**Exercise details**
In the records that follow, find the line containing "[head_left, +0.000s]" and the line containing "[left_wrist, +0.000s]", then transcribe both and every line between them exactly, omitting pictures.

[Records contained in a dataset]
....

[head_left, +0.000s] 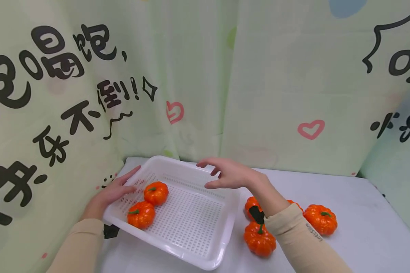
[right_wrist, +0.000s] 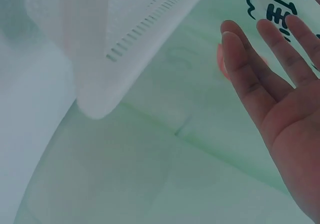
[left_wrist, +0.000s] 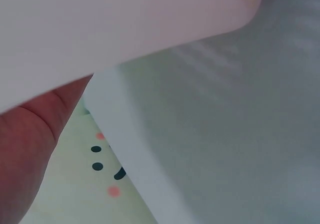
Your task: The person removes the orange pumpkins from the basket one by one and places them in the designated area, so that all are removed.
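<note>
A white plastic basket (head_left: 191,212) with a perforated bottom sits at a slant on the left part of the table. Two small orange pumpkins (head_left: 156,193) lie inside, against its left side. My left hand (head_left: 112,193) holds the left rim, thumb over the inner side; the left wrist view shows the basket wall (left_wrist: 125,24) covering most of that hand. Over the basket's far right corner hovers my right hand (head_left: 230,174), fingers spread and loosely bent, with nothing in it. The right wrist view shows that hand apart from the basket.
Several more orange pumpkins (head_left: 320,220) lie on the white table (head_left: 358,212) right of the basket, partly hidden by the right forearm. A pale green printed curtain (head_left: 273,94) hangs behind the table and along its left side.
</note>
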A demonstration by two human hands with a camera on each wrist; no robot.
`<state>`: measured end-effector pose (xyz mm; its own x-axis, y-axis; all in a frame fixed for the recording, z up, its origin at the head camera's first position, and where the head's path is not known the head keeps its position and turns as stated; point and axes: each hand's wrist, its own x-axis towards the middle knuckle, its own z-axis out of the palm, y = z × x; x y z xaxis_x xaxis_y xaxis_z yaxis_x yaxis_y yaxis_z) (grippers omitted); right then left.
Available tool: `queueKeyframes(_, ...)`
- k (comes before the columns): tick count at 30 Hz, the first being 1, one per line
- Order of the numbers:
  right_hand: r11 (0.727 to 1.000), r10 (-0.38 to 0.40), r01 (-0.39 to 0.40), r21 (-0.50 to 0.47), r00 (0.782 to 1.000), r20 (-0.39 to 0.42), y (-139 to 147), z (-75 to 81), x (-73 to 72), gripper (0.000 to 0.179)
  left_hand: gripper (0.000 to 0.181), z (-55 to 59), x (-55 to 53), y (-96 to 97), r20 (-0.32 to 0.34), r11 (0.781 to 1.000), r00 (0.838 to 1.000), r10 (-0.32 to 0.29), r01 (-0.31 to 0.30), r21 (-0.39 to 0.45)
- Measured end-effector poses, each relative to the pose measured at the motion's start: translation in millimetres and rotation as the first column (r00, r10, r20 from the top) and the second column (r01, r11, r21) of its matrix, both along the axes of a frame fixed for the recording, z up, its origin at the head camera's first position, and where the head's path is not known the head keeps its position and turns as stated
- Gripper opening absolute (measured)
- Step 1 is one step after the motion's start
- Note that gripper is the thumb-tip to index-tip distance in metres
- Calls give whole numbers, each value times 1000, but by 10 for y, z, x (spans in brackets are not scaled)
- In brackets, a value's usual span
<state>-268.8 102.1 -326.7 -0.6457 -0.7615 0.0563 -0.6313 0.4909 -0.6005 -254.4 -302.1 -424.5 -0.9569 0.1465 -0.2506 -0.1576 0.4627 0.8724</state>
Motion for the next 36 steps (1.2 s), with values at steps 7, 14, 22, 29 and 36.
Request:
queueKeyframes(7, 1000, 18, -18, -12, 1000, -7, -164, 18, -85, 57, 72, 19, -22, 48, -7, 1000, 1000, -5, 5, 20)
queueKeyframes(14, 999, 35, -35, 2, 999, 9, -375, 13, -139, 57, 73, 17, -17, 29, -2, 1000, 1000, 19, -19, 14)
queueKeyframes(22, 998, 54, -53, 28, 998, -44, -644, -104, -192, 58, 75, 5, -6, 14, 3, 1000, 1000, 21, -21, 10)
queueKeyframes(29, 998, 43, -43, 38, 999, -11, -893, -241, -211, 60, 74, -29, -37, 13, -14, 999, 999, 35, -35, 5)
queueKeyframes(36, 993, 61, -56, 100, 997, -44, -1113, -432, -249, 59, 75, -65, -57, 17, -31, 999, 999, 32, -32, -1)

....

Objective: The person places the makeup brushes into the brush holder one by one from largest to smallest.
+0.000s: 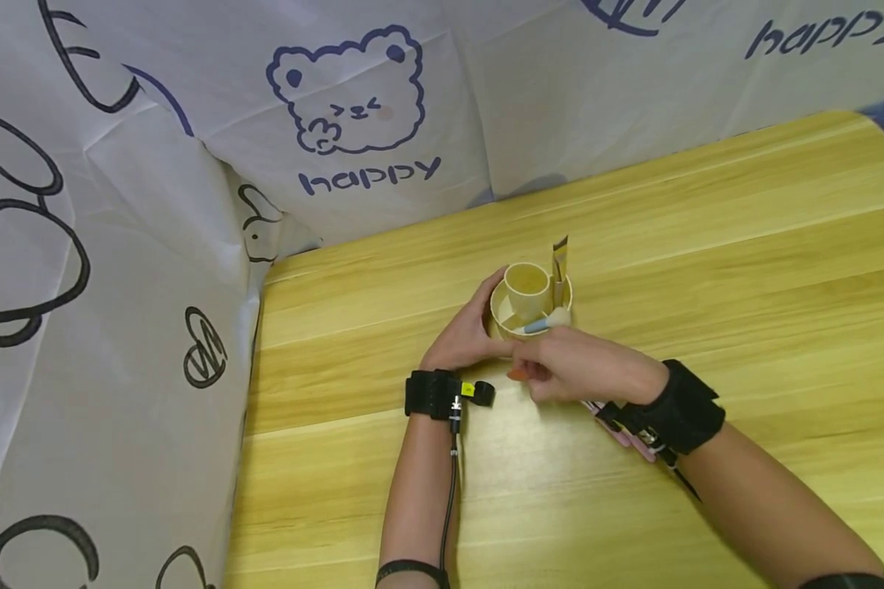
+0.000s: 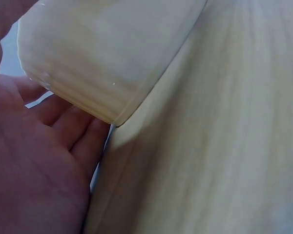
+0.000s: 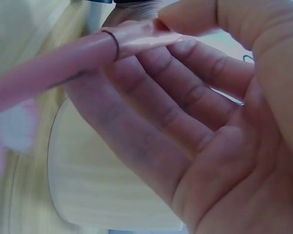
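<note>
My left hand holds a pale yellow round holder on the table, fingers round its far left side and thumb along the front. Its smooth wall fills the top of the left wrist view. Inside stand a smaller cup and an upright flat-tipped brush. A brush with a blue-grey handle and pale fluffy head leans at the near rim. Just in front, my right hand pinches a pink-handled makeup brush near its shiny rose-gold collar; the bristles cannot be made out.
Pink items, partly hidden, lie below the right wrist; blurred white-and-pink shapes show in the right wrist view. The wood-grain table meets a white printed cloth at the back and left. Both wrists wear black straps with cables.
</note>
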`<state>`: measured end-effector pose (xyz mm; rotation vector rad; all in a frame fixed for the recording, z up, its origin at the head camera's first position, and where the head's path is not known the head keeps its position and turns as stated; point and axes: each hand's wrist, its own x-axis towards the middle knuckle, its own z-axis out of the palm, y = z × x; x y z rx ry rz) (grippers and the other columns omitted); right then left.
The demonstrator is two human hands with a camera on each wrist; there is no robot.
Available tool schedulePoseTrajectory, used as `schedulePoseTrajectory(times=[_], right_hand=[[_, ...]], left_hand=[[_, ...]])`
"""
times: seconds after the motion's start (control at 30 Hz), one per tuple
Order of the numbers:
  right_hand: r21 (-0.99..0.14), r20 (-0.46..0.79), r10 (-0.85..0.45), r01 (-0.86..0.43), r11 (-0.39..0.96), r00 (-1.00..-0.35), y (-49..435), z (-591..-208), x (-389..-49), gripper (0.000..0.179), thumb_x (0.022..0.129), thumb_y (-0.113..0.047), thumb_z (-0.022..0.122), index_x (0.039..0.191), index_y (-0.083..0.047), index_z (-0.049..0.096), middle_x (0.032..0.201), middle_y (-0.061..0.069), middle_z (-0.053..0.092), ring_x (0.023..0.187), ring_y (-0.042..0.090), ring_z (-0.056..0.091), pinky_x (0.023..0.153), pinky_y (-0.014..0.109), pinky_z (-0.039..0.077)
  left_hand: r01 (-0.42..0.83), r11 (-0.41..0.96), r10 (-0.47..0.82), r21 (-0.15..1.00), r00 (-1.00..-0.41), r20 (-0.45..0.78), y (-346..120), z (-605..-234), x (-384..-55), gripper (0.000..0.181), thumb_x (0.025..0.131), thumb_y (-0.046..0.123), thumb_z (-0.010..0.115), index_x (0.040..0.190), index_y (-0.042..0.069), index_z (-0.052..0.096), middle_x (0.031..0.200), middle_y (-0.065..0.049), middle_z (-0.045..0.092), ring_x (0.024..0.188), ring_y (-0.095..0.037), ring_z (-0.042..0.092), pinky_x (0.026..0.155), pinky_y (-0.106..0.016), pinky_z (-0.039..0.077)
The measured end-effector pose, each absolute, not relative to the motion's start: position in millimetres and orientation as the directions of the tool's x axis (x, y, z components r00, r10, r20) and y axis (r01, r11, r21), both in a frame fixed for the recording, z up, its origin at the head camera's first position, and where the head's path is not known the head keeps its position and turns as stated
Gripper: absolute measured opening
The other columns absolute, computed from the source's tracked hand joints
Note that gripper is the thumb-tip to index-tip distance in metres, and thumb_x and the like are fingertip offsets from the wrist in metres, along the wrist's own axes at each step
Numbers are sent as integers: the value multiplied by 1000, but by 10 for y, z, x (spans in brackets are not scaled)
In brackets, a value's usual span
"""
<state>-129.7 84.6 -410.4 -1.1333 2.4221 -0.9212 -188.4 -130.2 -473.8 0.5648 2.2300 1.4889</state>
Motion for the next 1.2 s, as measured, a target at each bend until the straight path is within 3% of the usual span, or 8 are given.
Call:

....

**Result of the task**
[head_left, +0.000s] 
[right_wrist, +0.000s] 
[left_wrist, +0.000s] 

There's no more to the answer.